[Excerpts from a dataset]
____________________
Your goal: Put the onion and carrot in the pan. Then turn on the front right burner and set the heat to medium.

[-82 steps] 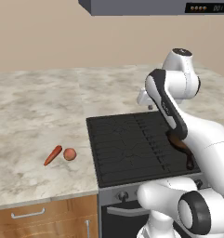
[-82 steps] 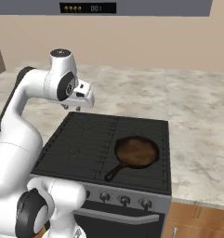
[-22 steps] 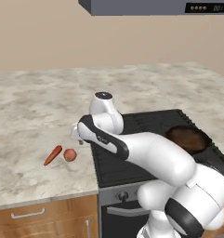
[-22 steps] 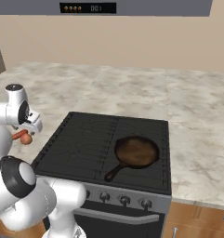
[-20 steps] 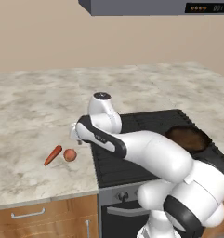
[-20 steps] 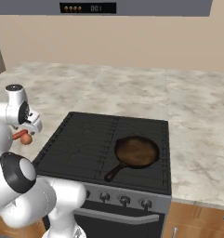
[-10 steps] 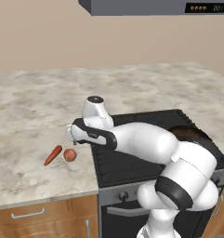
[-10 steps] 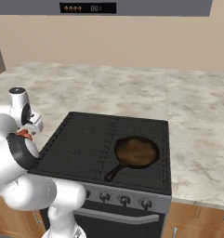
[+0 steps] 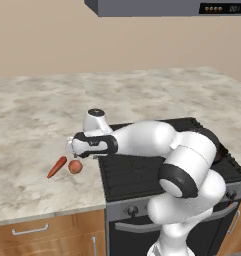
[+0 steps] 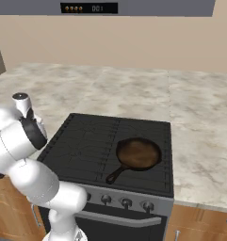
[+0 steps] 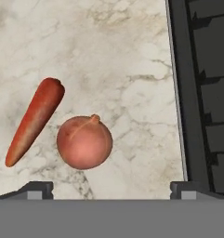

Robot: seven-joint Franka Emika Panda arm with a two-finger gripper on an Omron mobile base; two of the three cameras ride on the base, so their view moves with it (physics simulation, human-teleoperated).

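My gripper hangs with jaws spread full and empty above the marble counter. The round pinkish onion lies directly below, slightly toward 1 fingertip, with the slim orange-red carrot just beside it, so I judge a straight descent suits.

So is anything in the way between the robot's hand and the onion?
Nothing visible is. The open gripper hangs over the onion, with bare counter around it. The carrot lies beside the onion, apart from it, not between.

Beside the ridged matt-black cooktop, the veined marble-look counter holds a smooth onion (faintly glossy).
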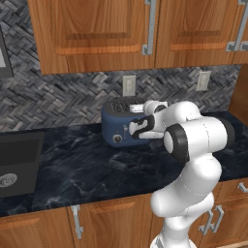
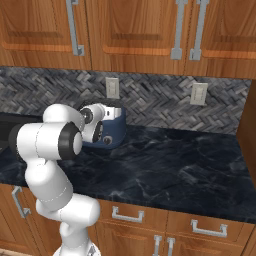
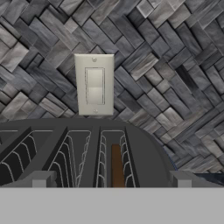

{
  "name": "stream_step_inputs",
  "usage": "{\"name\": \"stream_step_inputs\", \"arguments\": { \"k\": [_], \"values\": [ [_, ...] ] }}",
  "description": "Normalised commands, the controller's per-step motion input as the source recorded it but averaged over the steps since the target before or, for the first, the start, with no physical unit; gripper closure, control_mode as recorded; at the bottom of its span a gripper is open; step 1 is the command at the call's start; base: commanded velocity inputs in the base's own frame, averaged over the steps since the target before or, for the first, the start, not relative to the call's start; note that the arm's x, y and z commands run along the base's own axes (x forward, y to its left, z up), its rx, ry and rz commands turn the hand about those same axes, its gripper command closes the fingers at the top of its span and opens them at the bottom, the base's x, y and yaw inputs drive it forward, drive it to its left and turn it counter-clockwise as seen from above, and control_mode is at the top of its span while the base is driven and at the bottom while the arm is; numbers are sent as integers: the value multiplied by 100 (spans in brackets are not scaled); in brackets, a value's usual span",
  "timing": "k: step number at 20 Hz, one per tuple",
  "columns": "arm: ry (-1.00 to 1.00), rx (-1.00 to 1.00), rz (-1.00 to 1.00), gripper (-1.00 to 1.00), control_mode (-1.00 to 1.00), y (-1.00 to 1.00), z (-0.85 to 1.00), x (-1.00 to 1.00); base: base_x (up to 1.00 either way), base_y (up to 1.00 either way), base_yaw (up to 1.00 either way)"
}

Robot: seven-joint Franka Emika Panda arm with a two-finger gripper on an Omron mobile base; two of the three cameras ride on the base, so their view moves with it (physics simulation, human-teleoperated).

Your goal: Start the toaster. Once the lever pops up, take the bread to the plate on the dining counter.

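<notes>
The dark-blue toaster (image 1: 117, 127) stands on the black worktop against the tiled wall, partly behind my arm, and its right end (image 2: 113, 131) shows past the hand. From the hand view I look along its black slotted top (image 3: 65, 153). The bread (image 3: 116, 168) sits upright as a thin brown strip in a slot just right of centre. My gripper (image 3: 110, 181) hovers close above the toaster's near edge, open, its fingertips (image 3: 40, 179) wide apart with nothing between them. The plate and the dining counter are out of view.
A pale wall switch (image 3: 94, 85) is straight behind the toaster, with a second plate (image 1: 203, 80) further right. Wooden upper cabinets (image 1: 97, 29) hang overhead. A dark cooktop (image 1: 17, 162) lies at the left. Bare black worktop (image 2: 185, 165) stretches to the toaster's right.
</notes>
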Motion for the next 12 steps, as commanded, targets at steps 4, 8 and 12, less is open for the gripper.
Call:
{"name": "stream_step_inputs", "arguments": {
  "k": [4, 8, 12],
  "values": [
    [0, 0, 0, -100, -100, 0, 0, 0, 0, 0, 0],
    [0, 0, 0, -100, -100, 0, 0, 0, 0, 0, 0],
    [0, 0, 0, -100, -100, 0, 0, 0, 0, 0, 0]
  ]
}}
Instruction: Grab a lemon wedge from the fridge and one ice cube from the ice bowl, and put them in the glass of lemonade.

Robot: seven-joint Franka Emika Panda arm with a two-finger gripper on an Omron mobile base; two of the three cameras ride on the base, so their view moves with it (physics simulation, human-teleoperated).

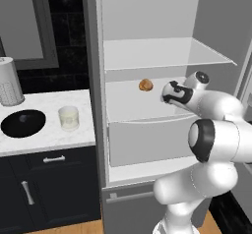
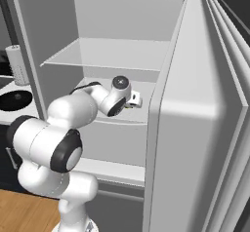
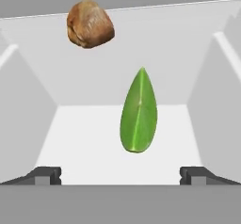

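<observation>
The fridge (image 1: 147,21) stands open and my arm reaches onto its middle shelf. In the hand view the lemon wedge (image 3: 139,112), a green pointed slice, lies on the white shelf straight ahead of my gripper (image 3: 120,175). The gripper is open with nothing between its fingertips, which are spread wide on either side of the wedge and a little short of it. In the left base view the hand (image 1: 172,93) sits over the shelf. On the counter to the left are the glass of lemonade (image 1: 69,117) and the black ice bowl (image 1: 23,123). The ice cube is too small to make out.
A round brown lumpy food item (image 3: 89,24) lies on the same shelf beyond the wedge and to its left (image 1: 145,85). The fridge door (image 2: 195,128) hangs open at the right. A white paper-towel roll (image 1: 9,82) stands behind the bowl, with dark cabinets (image 1: 49,189) below.
</observation>
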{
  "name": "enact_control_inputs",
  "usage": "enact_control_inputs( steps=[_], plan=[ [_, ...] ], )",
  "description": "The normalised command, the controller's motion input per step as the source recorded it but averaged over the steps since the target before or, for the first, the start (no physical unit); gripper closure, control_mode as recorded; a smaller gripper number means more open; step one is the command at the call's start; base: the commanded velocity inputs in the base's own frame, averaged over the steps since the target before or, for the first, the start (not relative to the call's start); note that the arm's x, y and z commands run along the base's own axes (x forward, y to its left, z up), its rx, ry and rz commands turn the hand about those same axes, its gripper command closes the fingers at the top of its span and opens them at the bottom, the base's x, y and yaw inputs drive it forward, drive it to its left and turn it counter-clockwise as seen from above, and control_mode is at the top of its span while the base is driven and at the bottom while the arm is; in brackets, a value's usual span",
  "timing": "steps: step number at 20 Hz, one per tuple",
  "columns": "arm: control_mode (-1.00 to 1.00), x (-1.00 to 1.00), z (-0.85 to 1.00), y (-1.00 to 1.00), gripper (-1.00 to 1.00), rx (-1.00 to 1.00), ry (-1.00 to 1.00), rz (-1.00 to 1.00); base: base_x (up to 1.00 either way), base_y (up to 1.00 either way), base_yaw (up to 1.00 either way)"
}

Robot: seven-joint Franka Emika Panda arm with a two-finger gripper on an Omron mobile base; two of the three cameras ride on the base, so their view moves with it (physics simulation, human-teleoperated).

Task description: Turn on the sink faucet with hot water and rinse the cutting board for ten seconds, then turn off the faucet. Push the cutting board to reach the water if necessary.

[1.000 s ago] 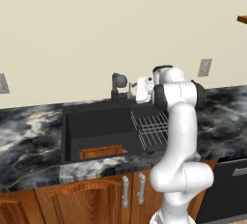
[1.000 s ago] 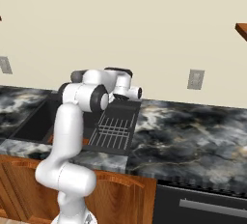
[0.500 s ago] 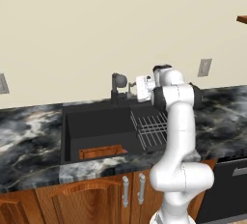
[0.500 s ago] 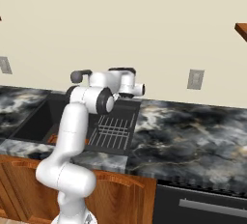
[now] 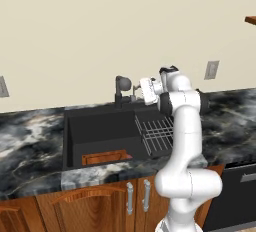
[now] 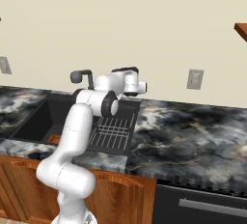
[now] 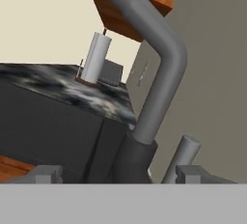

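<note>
All three views are evenly and softly lit with flat rendered light, and no single light source can be made out. The sink (image 5: 100, 131) is shown as a uniformly dark basin with little shading inside, and no glare is seen on the marbled counter (image 6: 193, 131). Edges are rendered slightly soft and coarse, most noticeably in the hand view around the faucet (image 7: 154, 73), while no edge distortion is apparent.
</note>
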Motion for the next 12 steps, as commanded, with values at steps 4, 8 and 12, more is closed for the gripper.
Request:
enact_control_inputs(
  steps=[4, 8, 12],
  plan=[
    [-1.0, 0.0, 0.0, 0.26, -1.0, 0.01, 0.0, 0.06, 0.0, 0.0, 0.0],
    [-1.0, 0.0, 0.0, 0.26, -1.0, 0.0, 0.05, 0.01, 0.0, 0.0, 0.0],
    [-1.0, 0.02, 0.0, 0.31, -1.0, 0.0, 0.11, -0.09, 0.0, 0.0, 0.0]
  ],
)
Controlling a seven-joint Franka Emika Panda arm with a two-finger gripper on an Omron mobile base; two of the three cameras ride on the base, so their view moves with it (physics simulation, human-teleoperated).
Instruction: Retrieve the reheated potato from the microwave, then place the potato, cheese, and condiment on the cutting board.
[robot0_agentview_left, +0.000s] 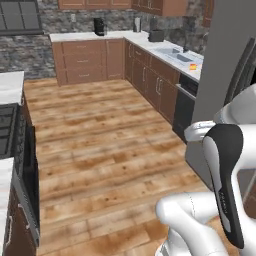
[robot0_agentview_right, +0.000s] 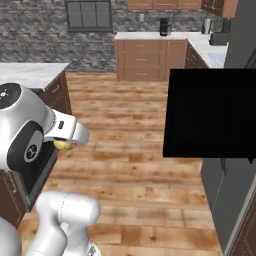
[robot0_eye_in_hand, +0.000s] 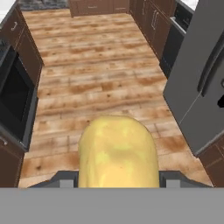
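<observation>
Open wood floor (robot0_eye_in_hand: 100, 65) mid-kitchen, cabinets w/ oven on one side, grey fridge (robot0_eye_in_hand: 197, 78) on the other. Gripper (robot0_eye_in_hand: 118, 186) is clamped on the potato (robot0_eye_in_hand: 118, 153), which sits right btwn the jaws, long axis running out along the hand's line of sight. Potato also peeks under the wrist in right base view (robot0_agentview_right: 65, 145); cutting board nowhere visible, so which way it lies can't be told — prob. needs a base drive/turn first.
</observation>
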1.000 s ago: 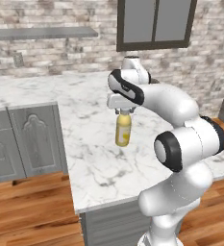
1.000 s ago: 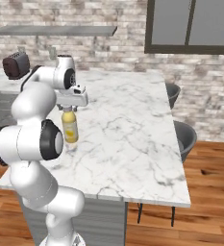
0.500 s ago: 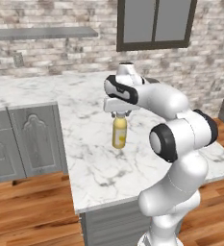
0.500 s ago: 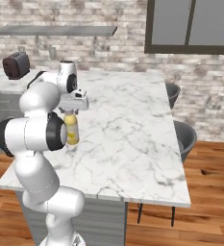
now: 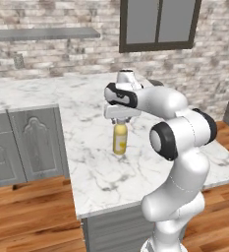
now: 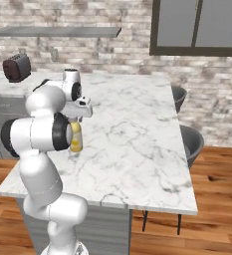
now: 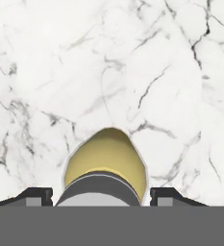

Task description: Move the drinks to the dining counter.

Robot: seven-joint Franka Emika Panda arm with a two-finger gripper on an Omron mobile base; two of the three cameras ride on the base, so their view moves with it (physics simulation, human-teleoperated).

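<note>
The small yellow bottle [image 5: 119, 140] with its pale grey cap stands upright on the dining counter [image 5: 99, 172], a white veined marble slab, near its left side. My gripper [image 5: 120, 120] points straight down over the bottle's top, its fingers closed around the neck. From the right base view the bottle [image 6: 76, 137] sits partly behind my arm, under the gripper [image 6: 77, 118], on the counter [image 6: 137, 144]. In the hand view the bottle [image 7: 106, 153] fills the space between my fingertips, gripper [image 7: 101, 197], over the marble [image 7: 132, 57]. The red can is out of view.
Grey panelled cabinets [image 5: 27, 142] join the counter on the left. A dark toaster [image 6: 16, 67] sits on the back worktop. Two grey stools [image 6: 189, 144] stand along the counter's right side. The counter's near edge [image 5: 106, 209] drops to a wooden floor.
The gripper has come down a little with the bottle, which now sits low on the marble. My arm's elbow has swung closer to the cameras.
</note>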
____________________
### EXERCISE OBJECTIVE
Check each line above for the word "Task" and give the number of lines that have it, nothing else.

### OUTPUT FOR THIS EXERCISE
2